Team Kärnten fordert völligen Turnaround in der Flüchtlings- und Asyl-Politik

Klagenfurt (OTS) - Heftige Kritik an der Asyl- und Flüchtlingspolitik des Landeshauptmannes äußert heute, Freitag, Team Kärnten-Landesrat Gerhard Köfer: „Anstatt endlich dringend notwendige Lösungen in der Asyl-Frage zu präsentieren, schwadroniert Flüchtlingsreferent Peter Kaiser weiter über das Problem. Es zeigt sich auch täglich, dass Kaiser und sein Wort auf Bundesebene offenbar wenig zählen.“ Als konkrete Beispiele dafür nennt Köfer die überproportionale Anwendung des Durchgriffsrechtes des Bundes in Kärnten, die nicht stattfindende Koordination mit dem Bund und die peinliche Uninformiertheit des Landeshauptmannes: „Nur ein völlig konzeptloser Landeshauptmann kann von der Bundesregierung in dieser Art und Weise überfahren werden.“

Köfer wirft Kaiser darüber hinaus vor, dass dieser beim Thema Flüchtlinge einen kuriosen Zickzackkurs fährt: „Noch vor wenigen Monaten hat Kaiser am Klagenfurter Hauptbahnhof ankommende Flüchtlinge beklatscht und offiziell in Kärnten willkommen geheißen.
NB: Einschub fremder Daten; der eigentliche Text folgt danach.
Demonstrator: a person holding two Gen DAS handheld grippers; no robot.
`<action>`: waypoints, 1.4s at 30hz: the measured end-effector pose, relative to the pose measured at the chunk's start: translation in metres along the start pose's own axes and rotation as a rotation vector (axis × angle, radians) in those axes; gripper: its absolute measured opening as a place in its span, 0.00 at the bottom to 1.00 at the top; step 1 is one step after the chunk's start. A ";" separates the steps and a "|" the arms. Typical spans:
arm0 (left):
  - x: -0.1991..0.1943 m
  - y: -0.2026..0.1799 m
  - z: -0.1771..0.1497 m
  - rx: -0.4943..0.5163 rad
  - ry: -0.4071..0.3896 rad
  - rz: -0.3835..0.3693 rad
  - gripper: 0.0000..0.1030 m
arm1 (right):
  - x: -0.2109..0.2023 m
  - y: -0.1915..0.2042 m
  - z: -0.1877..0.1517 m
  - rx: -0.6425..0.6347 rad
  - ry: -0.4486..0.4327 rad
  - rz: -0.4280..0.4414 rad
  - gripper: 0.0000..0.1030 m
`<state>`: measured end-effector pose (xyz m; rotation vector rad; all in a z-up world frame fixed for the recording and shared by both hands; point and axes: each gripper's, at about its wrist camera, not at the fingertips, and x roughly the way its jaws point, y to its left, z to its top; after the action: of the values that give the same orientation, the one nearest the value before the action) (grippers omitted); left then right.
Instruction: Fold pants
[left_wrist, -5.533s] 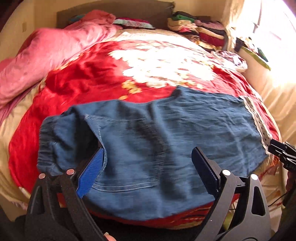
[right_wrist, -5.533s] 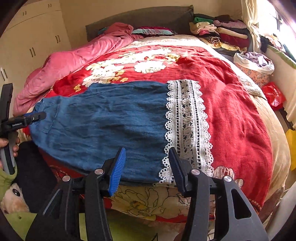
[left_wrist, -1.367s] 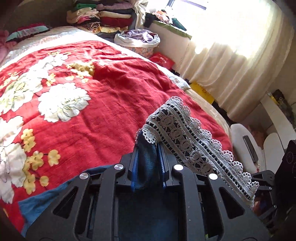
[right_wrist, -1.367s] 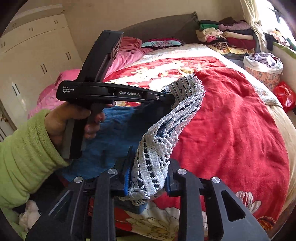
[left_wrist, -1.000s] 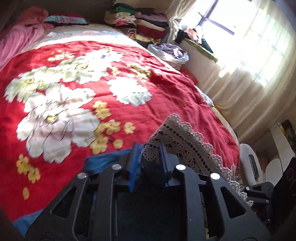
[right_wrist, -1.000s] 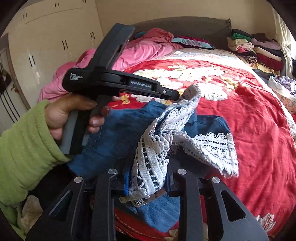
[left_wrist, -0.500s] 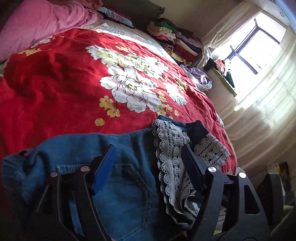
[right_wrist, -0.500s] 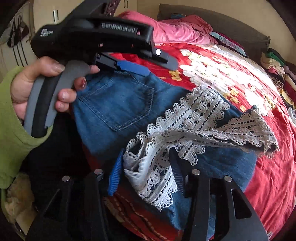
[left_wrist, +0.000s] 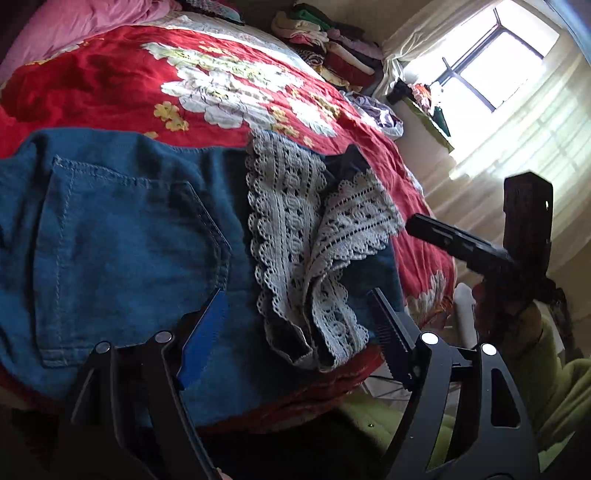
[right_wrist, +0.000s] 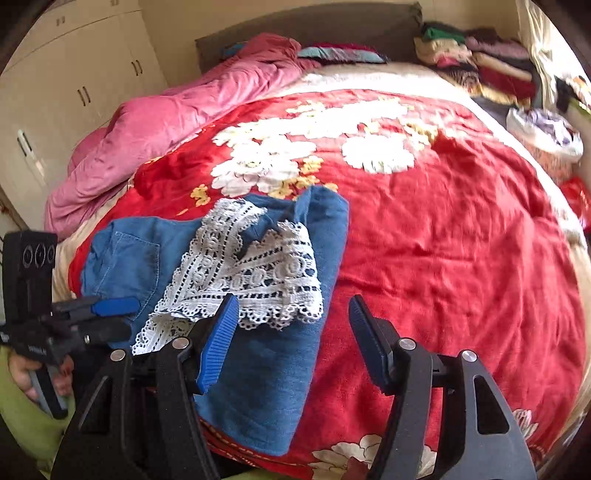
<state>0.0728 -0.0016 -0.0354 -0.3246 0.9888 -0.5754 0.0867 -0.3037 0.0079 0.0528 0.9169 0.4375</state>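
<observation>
Pants: the blue denim pants (right_wrist: 266, 369) lie folded over on the near edge of the bed, back pocket (left_wrist: 122, 258) facing up toward the waist end.
Lace hems: the white lace cuffs (right_wrist: 255, 273) rest bunched and rumpled on top of the denim, one overlapping the other, no longer lifted in the air as they were a second ago.
Left gripper: the left gripper (left_wrist: 295, 332) hovers just above the pants, jaws wide and opening; the lace lies below and between the fingers, no pad pressing on it. A second ago it pinched the hem.
Right gripper: the right gripper (right_wrist: 291, 339) stands over the near right edge of the fold, jaws well apart and opening, only denim and blanket showing in the gap. It has let go of the lace it clamped a second ago and has drawn back.
Hands: a hand (right_wrist: 29, 376) in a lime-green sleeve grips the left tool's handle at the left edge of the right wrist view.
Bed: the red floral blanket (right_wrist: 443, 240) carries the pants; a pink quilt (right_wrist: 177, 122) is heaped along its far left side.
Beyond: stacked folded clothes (right_wrist: 480, 62) sit at the headboard corner, and a bright curtained window (left_wrist: 480, 66) stands at the right.
</observation>
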 end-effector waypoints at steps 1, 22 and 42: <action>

Aktuell spricht Kaiser davon, dass für einen Teil von Flüchtlingen kein Platz mehr sei. Kaisers Flüchtlingspolitik ist unglaubwürdig zum Quadrat.“ Zudem hat, wie Köfer weiter ausführt, Kaiser viel zu spät die Notwendigkeit von strengen Grenzkontrollen erkannt: „Noch im Herbst wurde dieses Thema völlig tabuisiert.“

Das Team Kärnten spricht sich heute neuerlich für einen völligen Turnaround in der Flüchtlings- und Asyl-Politik aus: „Wir brauchen radikale Reformen bei der Mindestsicherung. Es muss eine Unterscheidung geben zwischen unseren Staatsbürgern, die jahrelang Steuern und Abgaben geleistet und Asylanten, die keinerlei Leistungen erbracht haben“, macht Köfer deutlich. Wiederholt pocht das Team Kärnten auch darauf, dass Flüchtlingen in Österreich keine dauerhafte Bleibeperspektive mehr geboten werden soll: „Wir fordern ganz klar ein Modell, dass vorübergehenden Schutz vorsieht. Nach der Beendigung eines Konflikts und wenn keine Fluchtgründe mehr vorliegen, müssen Flüchtlinge konsequent rückgeführt werden“, verlangt Köfer abschließend.